Data Transformation is the practice of enhancing data to improve its ability to address relevant business questions, including cleansing, filtering, attributing and structuring to define, construct and dimensionalize topically, semantically and consistently for effective querying. Data Transformation is part of a broader set of activities referred to as ETL: Extract, Transform and Load, which is the process of making source data available, accurate and relevant for insights creation, including for user access and reporting and analysis.
The purpose of data transformation is to enhance the raw data from its source in order to provide a consistent, accurate and understandable set of data that can be queried by a broad array of business insights creators and consumers to address relevant business questions effectively.
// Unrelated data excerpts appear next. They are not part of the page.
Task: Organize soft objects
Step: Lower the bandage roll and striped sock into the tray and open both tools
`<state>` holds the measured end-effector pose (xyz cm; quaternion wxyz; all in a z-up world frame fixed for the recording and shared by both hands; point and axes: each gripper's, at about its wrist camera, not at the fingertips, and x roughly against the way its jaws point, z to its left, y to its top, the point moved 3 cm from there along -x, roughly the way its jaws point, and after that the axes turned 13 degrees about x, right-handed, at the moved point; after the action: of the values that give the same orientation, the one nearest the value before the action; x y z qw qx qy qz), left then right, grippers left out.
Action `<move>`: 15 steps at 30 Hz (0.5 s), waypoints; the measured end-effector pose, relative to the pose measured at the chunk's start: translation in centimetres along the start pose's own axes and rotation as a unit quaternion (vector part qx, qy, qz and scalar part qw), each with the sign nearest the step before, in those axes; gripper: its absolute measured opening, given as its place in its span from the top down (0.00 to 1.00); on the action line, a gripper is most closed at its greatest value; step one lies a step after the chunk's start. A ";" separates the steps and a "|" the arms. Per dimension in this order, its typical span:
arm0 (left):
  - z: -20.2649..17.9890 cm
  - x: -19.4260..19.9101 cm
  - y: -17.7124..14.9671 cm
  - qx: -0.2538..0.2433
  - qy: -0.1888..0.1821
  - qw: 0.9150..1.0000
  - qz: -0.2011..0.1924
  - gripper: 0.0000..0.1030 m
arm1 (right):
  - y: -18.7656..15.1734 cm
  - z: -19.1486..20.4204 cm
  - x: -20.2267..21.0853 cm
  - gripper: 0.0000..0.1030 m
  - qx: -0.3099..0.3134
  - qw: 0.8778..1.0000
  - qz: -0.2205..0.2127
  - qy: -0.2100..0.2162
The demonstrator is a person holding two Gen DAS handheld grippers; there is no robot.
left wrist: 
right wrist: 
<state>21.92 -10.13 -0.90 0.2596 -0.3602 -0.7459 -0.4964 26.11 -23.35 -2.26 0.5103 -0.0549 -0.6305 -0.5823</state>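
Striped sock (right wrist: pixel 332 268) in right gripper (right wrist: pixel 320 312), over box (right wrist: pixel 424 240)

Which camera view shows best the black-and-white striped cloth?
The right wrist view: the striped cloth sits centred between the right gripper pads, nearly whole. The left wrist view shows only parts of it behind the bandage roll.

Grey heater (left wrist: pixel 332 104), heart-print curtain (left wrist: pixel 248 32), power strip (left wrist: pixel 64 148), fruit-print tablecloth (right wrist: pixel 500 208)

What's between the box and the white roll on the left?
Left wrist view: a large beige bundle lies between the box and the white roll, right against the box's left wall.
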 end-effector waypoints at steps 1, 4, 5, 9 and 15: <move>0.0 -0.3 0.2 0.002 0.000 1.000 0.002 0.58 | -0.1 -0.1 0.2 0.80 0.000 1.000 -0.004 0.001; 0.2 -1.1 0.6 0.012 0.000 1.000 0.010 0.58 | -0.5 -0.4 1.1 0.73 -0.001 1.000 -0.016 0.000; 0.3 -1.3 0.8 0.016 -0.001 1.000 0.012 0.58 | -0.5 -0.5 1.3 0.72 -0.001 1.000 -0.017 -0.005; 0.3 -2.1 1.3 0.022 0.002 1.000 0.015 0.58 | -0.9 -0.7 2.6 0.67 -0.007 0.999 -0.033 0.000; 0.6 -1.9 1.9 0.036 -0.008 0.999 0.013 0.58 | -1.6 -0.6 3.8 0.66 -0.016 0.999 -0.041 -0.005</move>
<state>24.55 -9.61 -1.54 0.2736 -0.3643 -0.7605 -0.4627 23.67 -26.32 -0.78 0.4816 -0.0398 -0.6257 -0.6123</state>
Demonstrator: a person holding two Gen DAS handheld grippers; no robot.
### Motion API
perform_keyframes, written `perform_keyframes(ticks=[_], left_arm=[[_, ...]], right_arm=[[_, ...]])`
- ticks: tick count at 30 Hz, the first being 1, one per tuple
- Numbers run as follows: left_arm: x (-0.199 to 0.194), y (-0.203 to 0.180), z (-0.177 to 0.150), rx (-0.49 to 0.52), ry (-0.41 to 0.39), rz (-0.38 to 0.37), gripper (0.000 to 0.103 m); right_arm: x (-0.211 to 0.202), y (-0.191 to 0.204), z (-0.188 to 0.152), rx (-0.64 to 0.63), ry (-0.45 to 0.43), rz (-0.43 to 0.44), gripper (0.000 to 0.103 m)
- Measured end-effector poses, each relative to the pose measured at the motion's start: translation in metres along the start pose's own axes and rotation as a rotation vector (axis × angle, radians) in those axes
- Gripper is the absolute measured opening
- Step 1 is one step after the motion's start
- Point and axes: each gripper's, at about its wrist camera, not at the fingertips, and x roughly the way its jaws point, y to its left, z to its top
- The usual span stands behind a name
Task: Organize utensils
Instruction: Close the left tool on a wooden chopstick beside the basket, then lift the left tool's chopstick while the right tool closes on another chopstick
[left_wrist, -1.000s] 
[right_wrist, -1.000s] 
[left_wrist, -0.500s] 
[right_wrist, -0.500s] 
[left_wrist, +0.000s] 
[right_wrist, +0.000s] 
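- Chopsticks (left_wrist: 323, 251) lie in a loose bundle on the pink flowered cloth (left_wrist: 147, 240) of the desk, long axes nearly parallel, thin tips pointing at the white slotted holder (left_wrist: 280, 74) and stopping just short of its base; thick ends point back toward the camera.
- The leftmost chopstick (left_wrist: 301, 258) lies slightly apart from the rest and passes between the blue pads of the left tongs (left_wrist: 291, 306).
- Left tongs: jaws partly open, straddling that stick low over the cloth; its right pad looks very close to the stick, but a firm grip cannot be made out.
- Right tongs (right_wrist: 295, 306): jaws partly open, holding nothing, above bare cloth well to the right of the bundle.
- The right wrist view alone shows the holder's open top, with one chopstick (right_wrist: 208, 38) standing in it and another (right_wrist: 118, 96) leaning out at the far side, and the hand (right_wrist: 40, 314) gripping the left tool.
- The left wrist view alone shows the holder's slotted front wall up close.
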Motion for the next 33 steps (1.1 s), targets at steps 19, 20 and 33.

Primary Uses of Data Transformation Software
Data Transformation is used to enhance data from its source so that it is analysis-ready: relevant, business-defined, accurate and consistent. Changes to the data involve many different options, including filtering, attributing and structuring. Major transformation activities are defined below:
Cleansing – Data cleansing involves removing or altering source data that is not necessary, complete or accurate. Cleansing ensures that data is relevant, useful and understandable.
Aggregation – Data aggregation is the method for transforming data to conformed definitions across dimensions, such as aggregating data that is sourced at a day level to be aggregated at different levels, such as month, quarter, year-to-date, etc. Aggregation ensures that the data is defined consistently based on how the data is used by the business. Aggregation also improves query speed and performance.
Attributes – Data attributes are definitions of the attributes or standardized groupings of the attributes instantiated in the data to improve analysis relevance and consistency. This can involve creating standard definitions for ranges of values of data, such as defining business-relevant geographical regions, age-groups for demographic analysis, or instantiating other standardized segmentation and grouping. Other methods for data grouping , including discretization of continuous data: binning, trending, probability distribution fitting and association / regression.
Metrics / Features – Data Transformation can also involve creating metrics – standardized calculations (e.g., Key Performance Indicators) that are used for analysis. Metrics used for data science are often referred to as features, and these definitions are also defined and instantiated as part of the data transformation process.
Hierarchies – Data transformation can be the step to define and instantiate hierarchies, which enable logical movement from summary to detail in the data. For example, a geographical hierarchy might involve a sequence such as “where marketed”> “state”>”county” where there is a direct and complete relationship between the values between highest and lowest level of detail.
Normalization – Data normalization is the process of scaling the data to enable “apples-to-apples” comparisons of metrics and features across multiple data sets, either integrated or analyzed and compared separately. Normalization may also be used to eliminate noise or skews in the source data. Examples of normalization techniques are as follows:
- Min-max normalization: performing linear transformation on the original data.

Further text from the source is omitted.